# 1st design assistance



## OrangeNerd (Oct 3, 2013)

I am working on a design for a house and just finished my first floor. I like the open floor plan concept but I am afraid this current layout will not be feasible because I plan to have a second floor above this. I know anything is possible with enough money, but I am trying to be economical in my design (home value 175~210k). Do I need to place the load bearing post there to make my plan work or will placing something like an I beam be cost effective? Attached is my current design. Sorry for the bad drawing, but I am deployed and away from my actual computer...done using autodesk homestyler.

I would also appreciate any general input regarding my first floor layout.

Thanks


----------



## griz (Nov 26, 2009)

You are going to need more than just a post.
A beam may work in line with your 15' dimension also.

This is going to require some load calcs for floor joists, beams and and footing design.
Best to consult an Engineer.


----------



## Live_oak (Jul 22, 2013)

Really, don't mean to sound harsh here, but stick with building what someone else designs. This isn't your forte.


----------



## OrangeNerd (Oct 3, 2013)

Live_oak said:


> Really, don't mean to sound harsh here, but stick with building what someone else designs. This isn't your forte.
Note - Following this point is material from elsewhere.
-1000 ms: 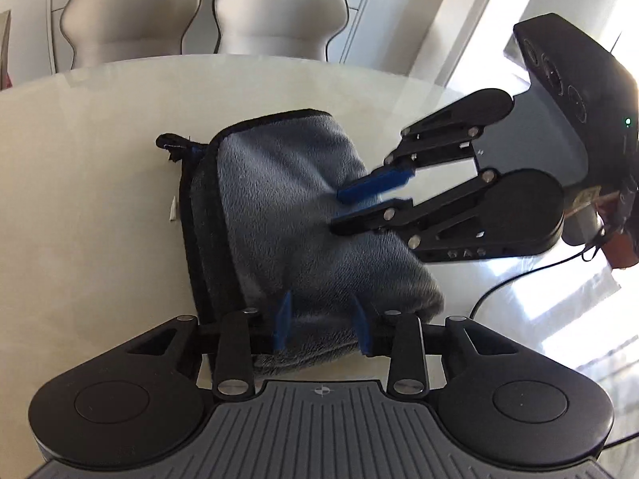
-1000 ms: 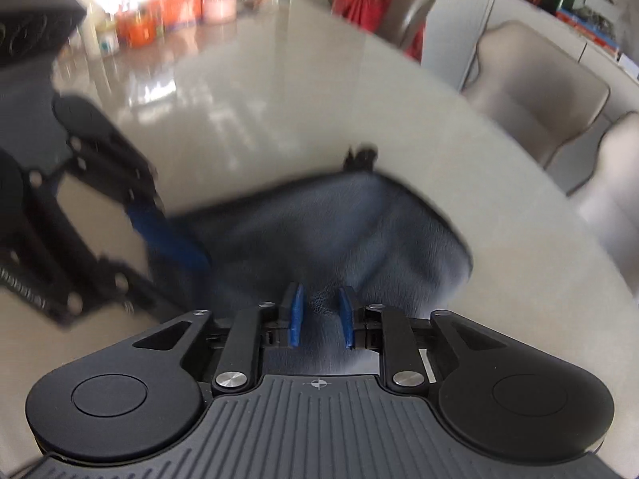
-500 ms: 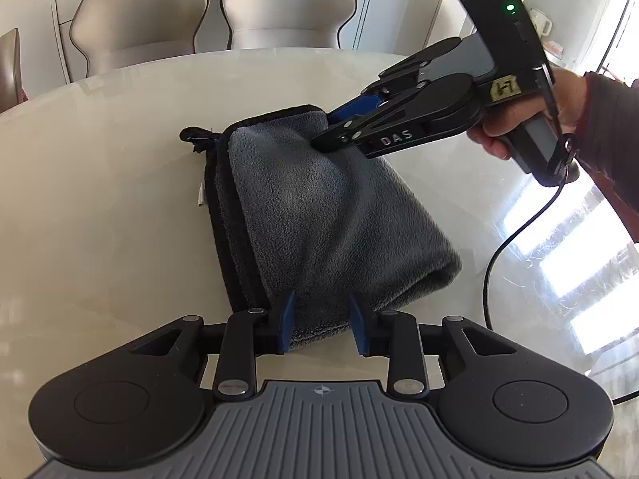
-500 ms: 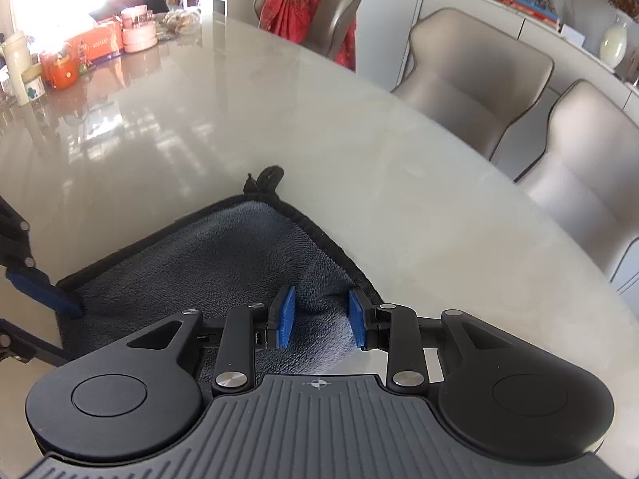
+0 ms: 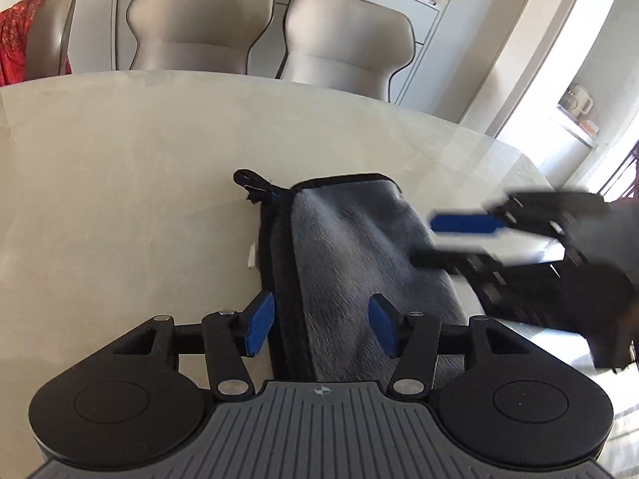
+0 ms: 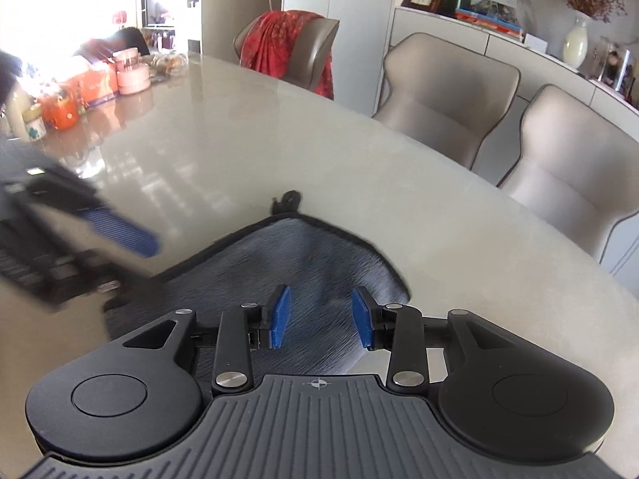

any specifics? like I said this is my first design, so any input besides it being an engineering problem ( i figured that with the first reply) is appreciated.


----------



## Live_oak (Jul 22, 2013)

It's a square box, which is the simplest of all structures to create. Yet there is a ton of wasted space and disproportionate space in the structure. I'm assuming the double staircase to be a misprint, because if you have both a basement and a second floor, why wouldn't you stack the stairs to save space? The kitchen is out of proportion with the overall structure, and the main eating space is too small when compared with the kitchen and living space. There are hallways and unused area everywhere that doesn't contribute to the efficiency of the design. When you have a small footprint, every little bit counts. It still has to be paid to be constructed like living space, but if it's unusable space, it's not paying you back!

Take a look at some bungalow plans and buy a copy of Susanka's _The Not So Big House._ And don't be disheartened by my criticism. Some people just don't have the gift of "seeing" designs, ever. Some people can develop that gift if given enough time. And some people intuitively grasp it right away. You're not in the third group. I don't know if you're first or second group. Only time will tell.


----------



## OrangeNerd (Oct 3, 2013)

Thank you for your input and your suggestions!!! I am not "creative" per se nor am a natural at anything, but am a very fast learner, so i appreciate your advice so i can improve myself


----------



## Rio (Oct 13, 2009)

Depending on where you are there are lateral loads that need to be accounted for as well as the gravity loads and these can get tricky. There are also wind loads and overturning situations that can arise


----------



## hdavis (Feb 14, 2012)

Take a look at common kitchen layouts and bathroom layouts as a starting place.


----------